For the tireless researchers at Yad Vashem, “Never Forget” is a sacred duty, and now, after decades of combing through faded records and survivor testimonies, five million Jews murdered in the Holocaust have been identified.
Founded in 1953 on Jerusalem’s Mount of Remembrance, Yad Vashem has become the world’s foremost repository of Holocaust memory. Over the years, staff have sifted through war-era documents, postwar trial records, transport lists, and private family papers, often in dozens of languages. Now, as the last survivors fade from living memory, Yad Vashem is enlisting machine learning to analyze millions of pages that no human team could process alone.

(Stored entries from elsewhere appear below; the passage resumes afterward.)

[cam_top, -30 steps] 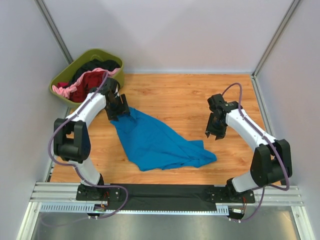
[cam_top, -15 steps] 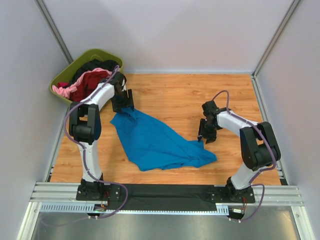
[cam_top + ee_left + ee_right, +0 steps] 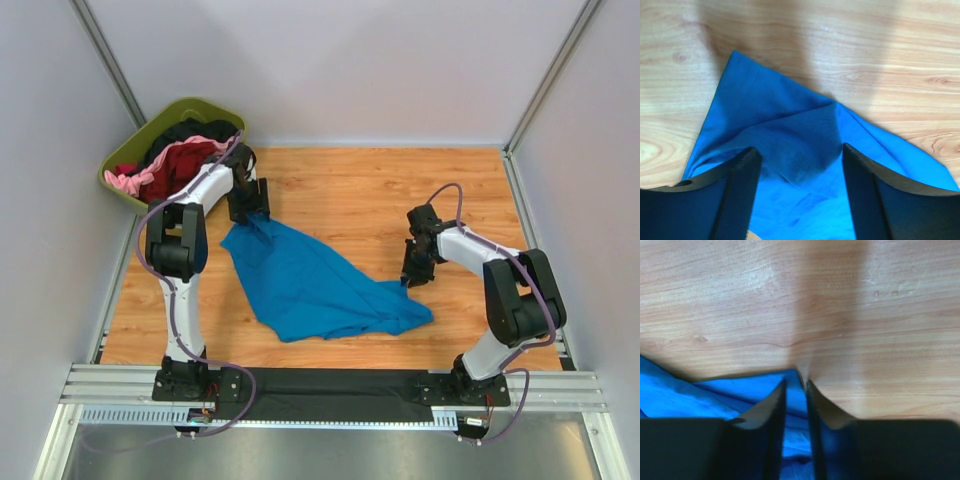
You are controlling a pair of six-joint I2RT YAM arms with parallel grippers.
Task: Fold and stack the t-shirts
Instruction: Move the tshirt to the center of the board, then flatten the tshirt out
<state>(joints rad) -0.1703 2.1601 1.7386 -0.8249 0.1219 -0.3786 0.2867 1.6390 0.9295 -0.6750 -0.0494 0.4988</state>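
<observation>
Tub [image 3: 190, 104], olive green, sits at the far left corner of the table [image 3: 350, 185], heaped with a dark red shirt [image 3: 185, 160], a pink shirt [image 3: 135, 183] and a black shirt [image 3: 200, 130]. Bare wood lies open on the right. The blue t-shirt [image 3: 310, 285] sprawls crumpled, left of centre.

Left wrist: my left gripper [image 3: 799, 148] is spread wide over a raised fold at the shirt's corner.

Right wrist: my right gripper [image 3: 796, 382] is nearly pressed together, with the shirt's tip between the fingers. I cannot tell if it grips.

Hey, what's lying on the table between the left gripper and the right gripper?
The blue t-shirt lies crumpled there, reaching from the left gripper to the right gripper. The top external view shows it.
</observation>
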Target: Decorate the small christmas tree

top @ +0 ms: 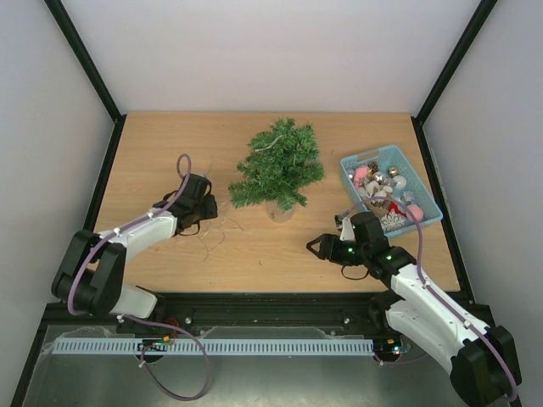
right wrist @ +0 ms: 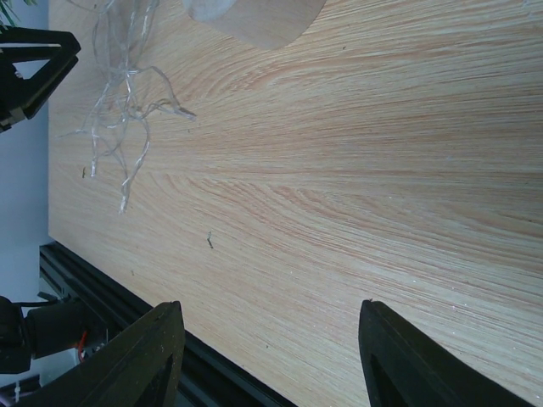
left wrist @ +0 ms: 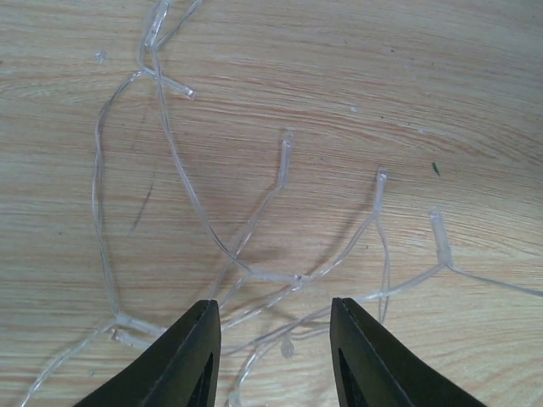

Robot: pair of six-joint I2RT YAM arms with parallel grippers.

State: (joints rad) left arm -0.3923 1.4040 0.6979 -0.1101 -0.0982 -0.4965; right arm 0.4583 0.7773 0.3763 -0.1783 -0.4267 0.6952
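1. The right gripper [right wrist: 270, 318]: we see its jaws apart, empty, above the table [right wrist: 382, 170].
2. The left gripper [left wrist: 273, 307]: jaws parted astride the clear light string [left wrist: 254, 275]; we should centre several strands squarely before closing.
3. The small christmas tree [top: 278, 165]: upright at mid-table, beyond the string, left of the basket [top: 366, 153].

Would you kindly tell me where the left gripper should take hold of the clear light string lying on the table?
Probably at the cluster of crossing strands just ahead of the left gripper, coming straight down from above. The light string lies flat and thin on the table; bunched strands give the open jaws more to pinch.
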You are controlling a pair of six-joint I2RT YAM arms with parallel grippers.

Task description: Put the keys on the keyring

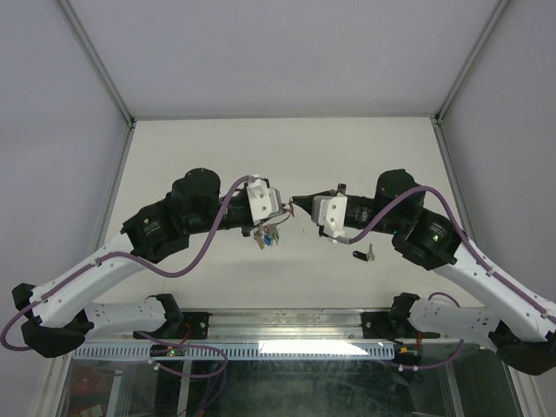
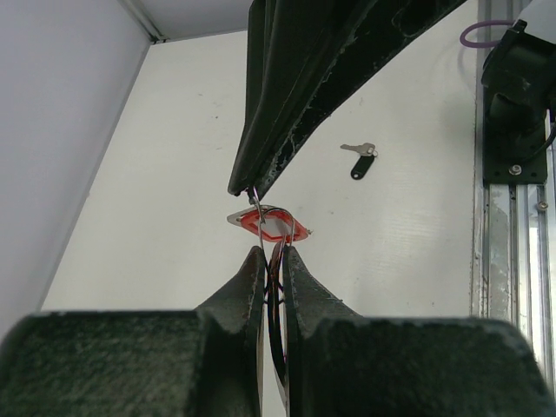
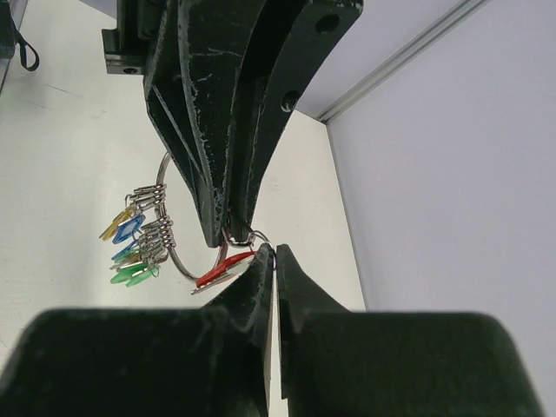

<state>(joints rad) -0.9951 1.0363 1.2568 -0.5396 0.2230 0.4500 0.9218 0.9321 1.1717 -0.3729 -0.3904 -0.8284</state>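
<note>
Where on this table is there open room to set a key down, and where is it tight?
Open: the far strip of table along the back wall; also the near-centre patch between the hanging keyring and the near edge. Tight: mid-table, where left gripper on the keyring meets right gripper pinching the red-tagged key, and around the black-tagged key.

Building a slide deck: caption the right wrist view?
Right gripper holds a red-tagged key at the keyring pinched in the left gripper.
</note>
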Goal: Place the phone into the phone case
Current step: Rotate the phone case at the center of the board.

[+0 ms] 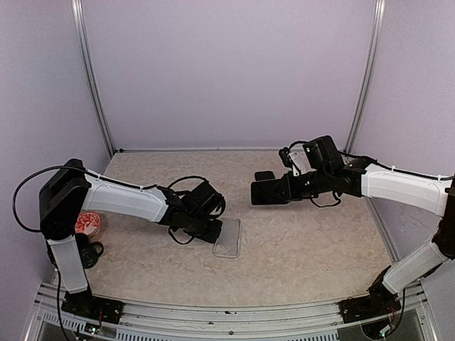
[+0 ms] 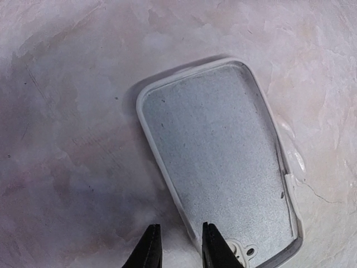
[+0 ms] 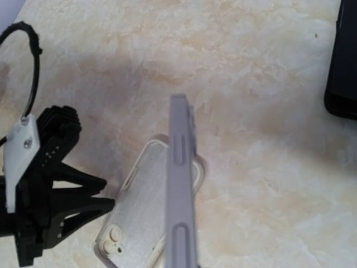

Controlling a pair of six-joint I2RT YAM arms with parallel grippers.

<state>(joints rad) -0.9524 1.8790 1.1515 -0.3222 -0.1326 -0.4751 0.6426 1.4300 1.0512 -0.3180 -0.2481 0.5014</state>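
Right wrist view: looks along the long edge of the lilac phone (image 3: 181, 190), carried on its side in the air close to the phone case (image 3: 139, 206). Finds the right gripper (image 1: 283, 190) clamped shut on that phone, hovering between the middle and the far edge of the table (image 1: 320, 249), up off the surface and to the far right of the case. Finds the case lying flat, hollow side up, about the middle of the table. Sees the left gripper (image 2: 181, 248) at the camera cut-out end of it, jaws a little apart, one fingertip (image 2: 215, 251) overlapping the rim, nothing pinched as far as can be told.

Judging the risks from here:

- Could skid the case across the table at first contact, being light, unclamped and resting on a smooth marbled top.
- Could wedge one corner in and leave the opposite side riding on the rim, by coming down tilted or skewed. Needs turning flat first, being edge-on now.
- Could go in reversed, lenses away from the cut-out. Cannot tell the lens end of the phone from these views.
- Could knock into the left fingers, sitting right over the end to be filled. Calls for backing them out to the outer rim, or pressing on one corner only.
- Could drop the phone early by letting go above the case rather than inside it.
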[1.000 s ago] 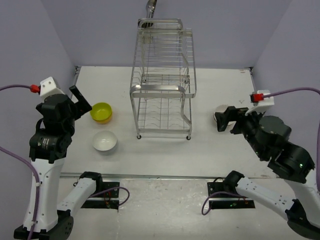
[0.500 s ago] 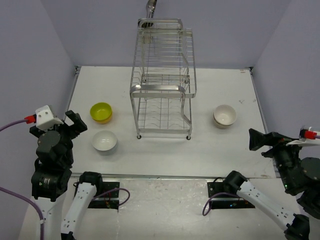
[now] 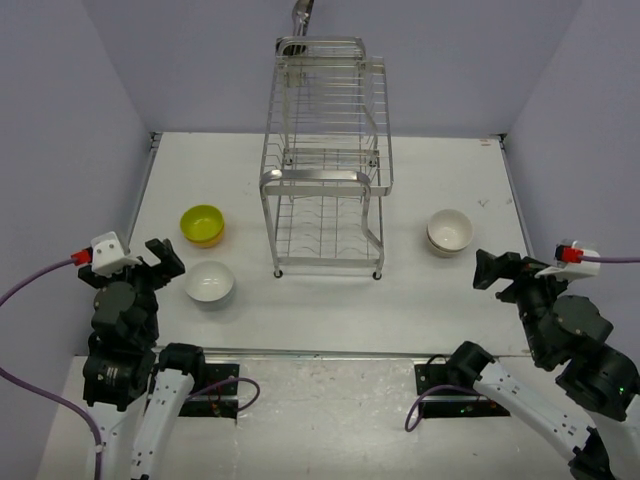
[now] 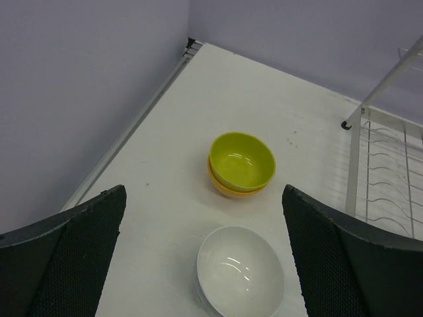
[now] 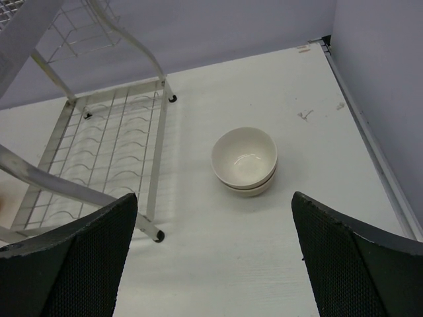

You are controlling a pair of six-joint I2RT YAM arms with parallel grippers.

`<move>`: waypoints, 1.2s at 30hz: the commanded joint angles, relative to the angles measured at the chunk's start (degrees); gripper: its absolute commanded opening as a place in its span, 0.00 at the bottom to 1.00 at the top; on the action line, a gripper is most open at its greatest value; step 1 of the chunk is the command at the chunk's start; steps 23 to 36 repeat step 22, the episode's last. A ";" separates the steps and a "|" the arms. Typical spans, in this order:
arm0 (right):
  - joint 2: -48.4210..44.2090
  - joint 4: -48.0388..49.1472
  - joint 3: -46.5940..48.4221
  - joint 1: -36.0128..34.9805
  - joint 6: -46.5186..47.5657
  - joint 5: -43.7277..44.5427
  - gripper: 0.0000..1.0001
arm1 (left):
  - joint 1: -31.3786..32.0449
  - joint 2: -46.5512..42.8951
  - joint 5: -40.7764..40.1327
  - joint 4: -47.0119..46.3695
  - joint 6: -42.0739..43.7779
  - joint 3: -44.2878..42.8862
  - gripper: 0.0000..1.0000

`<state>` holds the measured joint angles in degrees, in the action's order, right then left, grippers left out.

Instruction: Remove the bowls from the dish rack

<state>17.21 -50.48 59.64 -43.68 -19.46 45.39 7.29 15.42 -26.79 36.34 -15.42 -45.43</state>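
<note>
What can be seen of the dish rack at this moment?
The dish rack is a tall two-tier frame of shiny chrome wire. It stands upright on slim legs with small dark feet, mid-table on the white table, toward the back. Each tier is a grid of thin wires, and the lower one has wavy slot wires. Both tiers look empty. Only the table touches it; the bowls sit apart from it on either side.

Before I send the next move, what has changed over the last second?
Both arms pulled back toward the near edge: the right hand came away from the stacked white glossy bowls, the left hand from the lime green bowl. Both are open and empty. Bowls and the chrome wire dish rack stayed put.
</note>
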 commanded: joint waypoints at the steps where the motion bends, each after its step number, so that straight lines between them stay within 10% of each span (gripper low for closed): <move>1: 0.72 4.60 -0.14 0.26 1.53 1.55 0.99 | 0.71 -1.27 -0.46 -4.87 2.15 0.87 1.00; 36: 0.01 3.37 -1.19 0.18 -0.84 4.80 0.99 | 0.97 -1.71 0.07 -5.93 2.24 2.54 1.00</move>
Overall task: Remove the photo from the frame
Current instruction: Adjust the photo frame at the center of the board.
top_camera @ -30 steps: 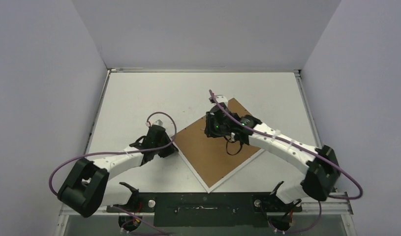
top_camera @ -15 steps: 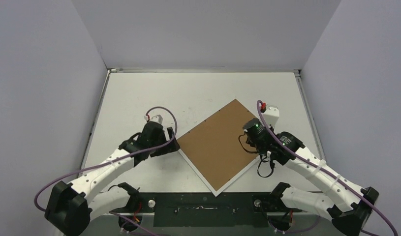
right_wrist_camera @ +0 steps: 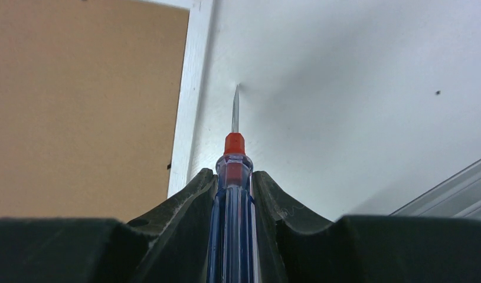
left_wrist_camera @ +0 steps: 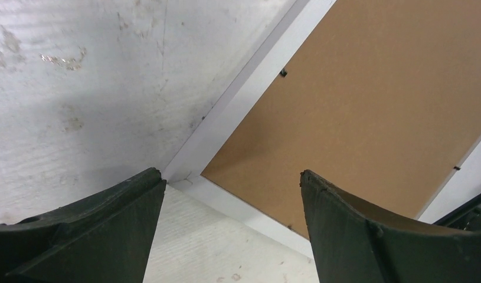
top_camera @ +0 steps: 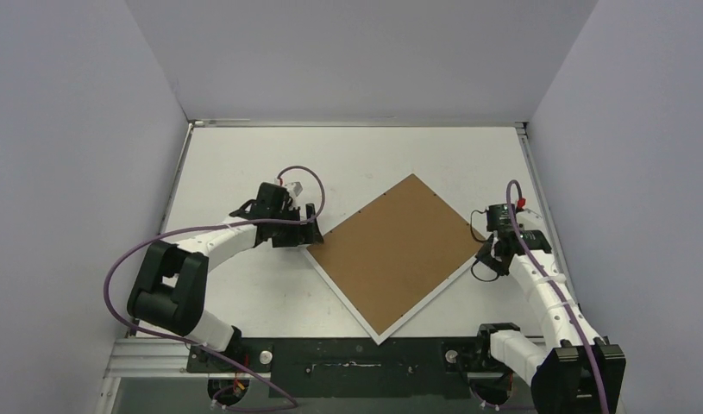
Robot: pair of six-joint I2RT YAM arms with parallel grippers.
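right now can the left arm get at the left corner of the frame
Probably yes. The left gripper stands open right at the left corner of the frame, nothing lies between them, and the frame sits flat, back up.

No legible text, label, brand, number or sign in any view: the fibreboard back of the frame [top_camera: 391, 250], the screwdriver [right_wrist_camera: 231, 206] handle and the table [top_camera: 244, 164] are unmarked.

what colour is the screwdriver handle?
Screwdriver handle: translucent blue, orange-red collar by the blade. Best seen in right wrist view.
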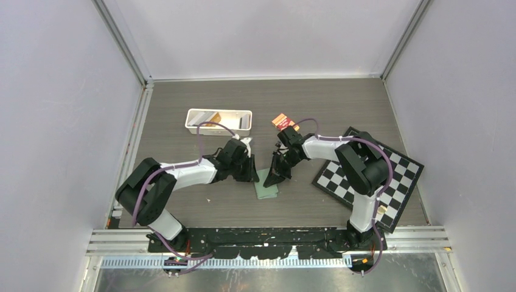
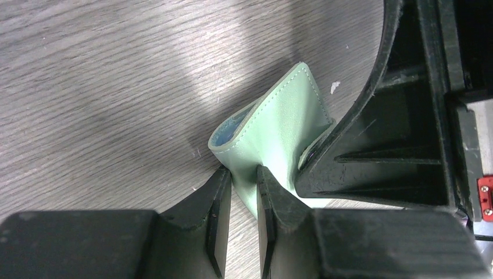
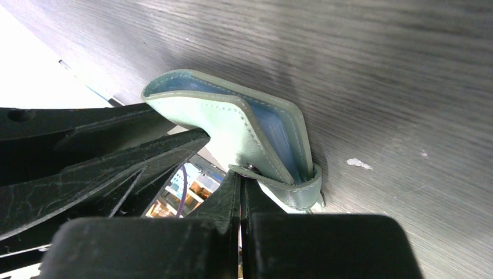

“This is not just about numbers,” said chairman Dani Dayan. “Behind each name is a life that mattered — a child who never grew up, a parent who never came home, a voice that was silenced forever. It is our duty to restore every one of them.”

Yad Vashem’s database now includes five million personal files and biographical details in six languages, allowing descendants to locate family members who were once presumed lost. Among the most precious are the “Pages of Testimony,” hand-filled forms that survivors or relatives submitted to ensure their loved ones were not forgotten. Each one is carefully verified, often cross-referenced with transport rosters and community archives.
“The Nazis aimed not only to murder them, but to erase their existence. And by identifying five million names, we are restoring their human identities and ensuring that their memory endures,” said Alexander Avram, director of Yad Vashem’s Hall of Names, who heads the central database of victims’ names.


Yad Vashem hopes to uncover as many as 250,000 additional names with AI by connecting fragments long buried in archives and handwritten lists. But even the most advanced technology cannot find those who vanished without a trace.
Between 1941 and 1945, Nazi Germany and its collaborators murdered roughly six million Jews — two-thirds of Europe’s Jewish population. Men, women and children were slaughtered by the thousands and left in unmarked mass graves, while at extermination camps such as Auschwitz, the Nazis burned the remains of Jewish victims in crematoria to hide evidence of their crimes.